#1137 マクイーン時田深山+池田陽子+池上秀夫 ― 弦弦弦
Text by Akira Saito 齊藤聡
Photos by m.yoshihisa
2020年8月9日(日) 四谷三丁目・喫茶茶会記
Miyama McQueen-Tokita マクイーン時田深山 (17-string koto)
Yoko Ikeda 池田陽子 (viola)
Hideo Ikegami 池上秀夫 (contrabass)
1. Improvisation
2. Improvisation
はじまりは三者がピチカートで抑制的に音を出す。やがて池上が落ち着いて時間を引き寄せたことによって、空気が変わったように聴こえた。
そのように重さと低さによって雰囲気を変えるのがコントラバスの、また弦から弦への流れが箏の、弓による連続的な音色の変化がヴィオラの「らしい」姿だとしても、この場で展開されるのは、「らしさ」からいったん離れて一音ごとの響きと他との重なりを試してみるありようだ。それは即興演奏の共有空間を手探りするふるまいでもある。演奏者自身がサウンドを予測できてしまうとしたら、そこからは曲や事前の打ち合わせがない即興演奏のダイナミズムが失われてしまう。
そして三者とも自分自身の楽器の特性を表現と不可分のものとしている。池田いわく、ヴァイオリンのほうが楽曲の演奏時には自由度が高いが、即興演奏において好む音色はヴィオラなのだという。また十七絃箏は低音域に拡張された箏であり、深山は、音の響きや伸び方だけでなく箏という固定観念からも離れているという面で自身に合っていると考えている。宮城道雄が十七絃を開発してからおよそ100年が経つが、それは開発者のねらいを超え、表現の拡がりにつながっているわけである。
池田は音の太さをゆっくりと変化させ、深山は繊細なグリッサンドで音を選んでいる。ここでふたりがその場で互いに呼応しあい、急に弦の上をスライドさせた。この驚きが騒乱につながってゆく。箏は異音を、ヴィオラは高音を強く、コントラバスは太く響かせる。
演奏者間の呼応はそのように運動神経的なものばかりではない。池上が弓で触れ叩く音と深山がギリギリと擦る音とが重ね合わせられ、また、池田と池上の弓によるグラデーションが重ね合わされて音価の長さが変えられてゆき、音色の足し算にとどまらない響きが作り出された。
セカンドセットは三者の音の連鎖からはじまった。深山が鐘の束を鳴らしては弦にぶつけ、池上が弦や胴を手で叩き、池田がいくつもの音のアーチを作っては飛ばす。音の静的な相互作用に、時間の進行という要素が加わったわけである。それは各々の発展へとつながった。池田は小さい振幅を重ねて激化させ、池上は弓の下部で強い響きを与え、深山は優美さから弦が切れるかと怖れるほどの強さへと振れた。

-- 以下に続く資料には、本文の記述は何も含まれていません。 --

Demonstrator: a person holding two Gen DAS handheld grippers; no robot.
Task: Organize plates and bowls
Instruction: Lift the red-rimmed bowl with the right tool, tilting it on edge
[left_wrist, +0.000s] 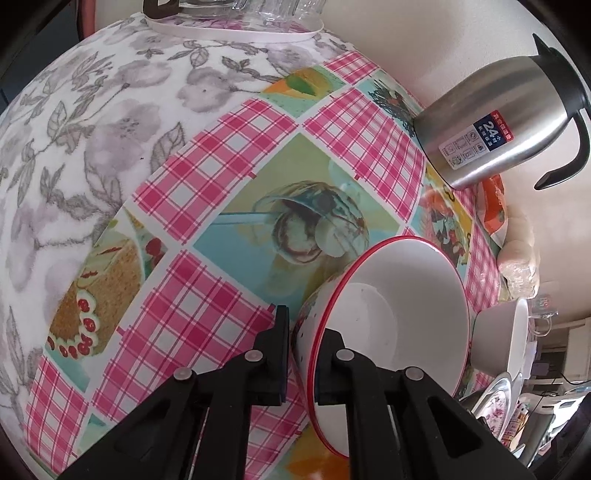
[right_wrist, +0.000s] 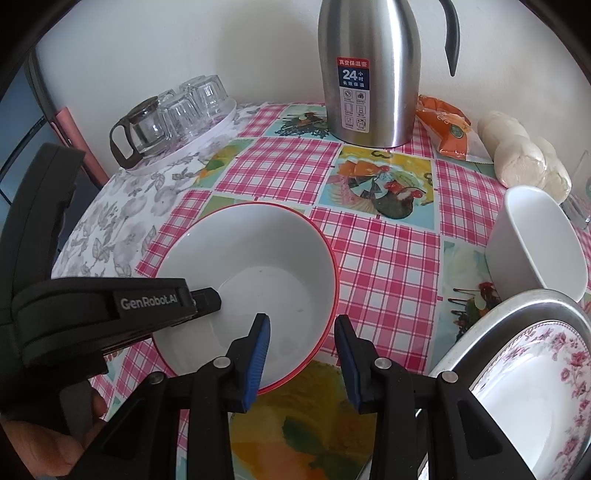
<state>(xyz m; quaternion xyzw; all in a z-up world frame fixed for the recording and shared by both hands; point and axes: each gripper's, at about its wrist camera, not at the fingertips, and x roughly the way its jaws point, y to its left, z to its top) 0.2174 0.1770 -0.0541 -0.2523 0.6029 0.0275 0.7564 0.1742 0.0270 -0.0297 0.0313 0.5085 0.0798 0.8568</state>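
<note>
Currently, left wrist view: the left gripper (left_wrist: 303, 356) has its black jaws pinched tight on the wall of the white bowl with a red rim (left_wrist: 399, 295), one finger against the patterned outside, the other inside; the bowl fills the lower right of that frame. Right wrist view: the same bowl (right_wrist: 255, 273) sits left of centre on the pink-checked patterned tablecloth (right_wrist: 384, 258), with the left gripper (right_wrist: 207, 299) reaching in from the left edge over its rim. The right gripper (right_wrist: 301, 354), blue-padded, stands partly open at lower centre; its left pad lies over the bowl's interior, its right pad outside the near rim, so the rim sits between the pads; whether either pad touches the rim cannot be told. At lower right, a floral-printed white plate (right_wrist: 524, 398) lies on a round metal tray (right_wrist: 517, 299). Just above it stands a plain white cup-like vessel (right_wrist: 535, 243), tilted. A stainless steel vacuum flask with black handle (right_wrist: 369, 74) stands upright at top centre; an orange snack packet (right_wrist: 443, 129) and a bag of pale round buns (right_wrist: 521, 151) lie to its right. At upper left, upturned clear glasses (right_wrist: 192, 103) and a glass pot (right_wrist: 142, 127) rest on a white round tray (right_wrist: 207, 136). A hand (right_wrist: 48, 443) shows at lower left
</note>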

音が出されていないのに演奏が持続する緊張もすぐれた即興演奏の魅力のひとつである。訪れた静寂に池田が別世界への扉を軋ませ、それを機に、深山は存在証明のように、また遊ぶように、弦を爪弾いた。池上のコントラバスはうたのように聴こえる。池上と池田の和音は拡がってゆく世界を見せてくれるようであり、対照的に、深山の箏の音は純化していった。
そしてスピードを獲得してゆくコントラバスと箏とをつないだ紐は、震えるヴィオラの音だった。三者はそれぞれの強さを出しつつ、上へ上へと上昇した。それが強度を持つ繰り返しであっただけに、演奏が終わっても聴く者の中に響きが残った。